Yeah, that ones’ gone.

“Yeah, yeah.”

Will the Edinburgh show be commercially available?

“I’ll put it down on a CD at least. Frankie Boyle saw me perform it when I was touring – I’ve done a little tour before Edinburgh – and he reckons I should put it down on an album and just release it, you know. Even though the material is from other shows, when you start hanging it together they kind of take on different lives.”

Might you get some fans going ‘I preferred the original version’, or others going, ‘that’s it, the definitive joke’?

“I guarantee you if you give somebody and opportunity to complain about something they will.”

You’ve been living in the UK too long mate.

“No, I think it’s the lasting remnants of the empire. You taught the world to moan.”

What made you want stand up in front of people and start telling jokes?

“Well, I always wanted to be a comedian from when I was very young, around twelve I think.
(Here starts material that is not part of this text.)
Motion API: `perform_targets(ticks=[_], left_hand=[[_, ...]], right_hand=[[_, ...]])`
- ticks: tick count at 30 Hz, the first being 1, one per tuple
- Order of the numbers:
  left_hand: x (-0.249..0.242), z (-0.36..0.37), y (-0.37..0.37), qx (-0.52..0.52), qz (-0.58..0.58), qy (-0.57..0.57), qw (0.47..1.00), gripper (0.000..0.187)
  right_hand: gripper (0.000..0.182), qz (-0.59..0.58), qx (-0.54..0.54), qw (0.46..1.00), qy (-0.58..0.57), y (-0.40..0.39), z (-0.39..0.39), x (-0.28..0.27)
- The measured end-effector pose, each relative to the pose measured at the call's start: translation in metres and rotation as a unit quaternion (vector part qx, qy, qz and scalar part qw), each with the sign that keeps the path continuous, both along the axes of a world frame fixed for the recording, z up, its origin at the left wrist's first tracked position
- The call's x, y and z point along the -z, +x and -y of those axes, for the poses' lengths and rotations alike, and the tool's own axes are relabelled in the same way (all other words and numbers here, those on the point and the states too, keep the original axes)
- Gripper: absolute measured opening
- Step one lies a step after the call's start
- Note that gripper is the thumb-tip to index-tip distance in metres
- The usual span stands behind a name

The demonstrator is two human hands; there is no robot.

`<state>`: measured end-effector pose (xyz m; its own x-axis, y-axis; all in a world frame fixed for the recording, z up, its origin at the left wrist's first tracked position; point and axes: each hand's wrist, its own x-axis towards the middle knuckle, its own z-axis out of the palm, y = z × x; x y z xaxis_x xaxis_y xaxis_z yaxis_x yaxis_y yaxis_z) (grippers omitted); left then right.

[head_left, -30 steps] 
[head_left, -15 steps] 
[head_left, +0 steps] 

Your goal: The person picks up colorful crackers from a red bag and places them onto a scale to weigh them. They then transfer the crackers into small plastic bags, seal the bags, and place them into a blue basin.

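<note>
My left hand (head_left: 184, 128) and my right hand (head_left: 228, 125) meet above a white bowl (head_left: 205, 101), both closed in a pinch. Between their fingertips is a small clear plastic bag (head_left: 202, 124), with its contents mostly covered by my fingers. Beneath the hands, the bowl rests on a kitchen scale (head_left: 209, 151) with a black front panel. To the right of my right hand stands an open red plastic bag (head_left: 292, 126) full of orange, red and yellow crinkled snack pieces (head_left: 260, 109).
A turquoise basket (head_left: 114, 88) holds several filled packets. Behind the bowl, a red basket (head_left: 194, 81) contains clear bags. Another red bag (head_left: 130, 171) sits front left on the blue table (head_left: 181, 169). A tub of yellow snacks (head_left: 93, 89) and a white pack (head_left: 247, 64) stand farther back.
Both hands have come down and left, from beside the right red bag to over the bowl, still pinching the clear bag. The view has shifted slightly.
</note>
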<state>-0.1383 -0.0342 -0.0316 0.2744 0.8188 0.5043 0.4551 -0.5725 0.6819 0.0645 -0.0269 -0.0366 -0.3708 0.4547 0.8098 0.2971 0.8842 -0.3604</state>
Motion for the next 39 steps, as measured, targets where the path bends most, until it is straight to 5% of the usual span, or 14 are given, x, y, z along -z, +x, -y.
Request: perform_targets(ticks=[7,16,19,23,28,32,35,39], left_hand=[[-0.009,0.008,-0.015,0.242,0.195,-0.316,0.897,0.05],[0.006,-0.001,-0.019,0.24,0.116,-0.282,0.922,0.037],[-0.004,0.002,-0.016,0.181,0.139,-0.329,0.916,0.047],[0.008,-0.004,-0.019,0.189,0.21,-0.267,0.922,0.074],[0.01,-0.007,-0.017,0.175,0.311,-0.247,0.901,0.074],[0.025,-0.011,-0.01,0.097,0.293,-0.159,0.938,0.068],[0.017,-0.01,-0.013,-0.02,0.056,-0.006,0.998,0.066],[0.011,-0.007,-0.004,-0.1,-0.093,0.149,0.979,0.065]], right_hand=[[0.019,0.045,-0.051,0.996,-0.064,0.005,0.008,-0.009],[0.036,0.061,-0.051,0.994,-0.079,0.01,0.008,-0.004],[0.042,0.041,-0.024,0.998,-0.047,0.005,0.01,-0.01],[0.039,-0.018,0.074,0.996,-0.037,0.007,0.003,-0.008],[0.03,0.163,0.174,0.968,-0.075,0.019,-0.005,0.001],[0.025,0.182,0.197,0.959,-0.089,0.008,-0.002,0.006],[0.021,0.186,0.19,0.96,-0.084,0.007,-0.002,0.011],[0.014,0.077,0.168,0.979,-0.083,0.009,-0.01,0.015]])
I mean, before that I wanted to be a minister or a professional wrestler so I felt that stand-up comedy combined the two.”

Are you a fan of wrestling?

“Yeah, I watch a bit of it. I’m not a Brendan Burns sized fan. You know, because Brendan does the shows with wrestlers. I’ve met a few of them. I went on vacation in Japan this year. So I just tweeted out to all my friends on Twitter ‘Gonna be in Japan for two weeks, is there anything I’ve got to see?’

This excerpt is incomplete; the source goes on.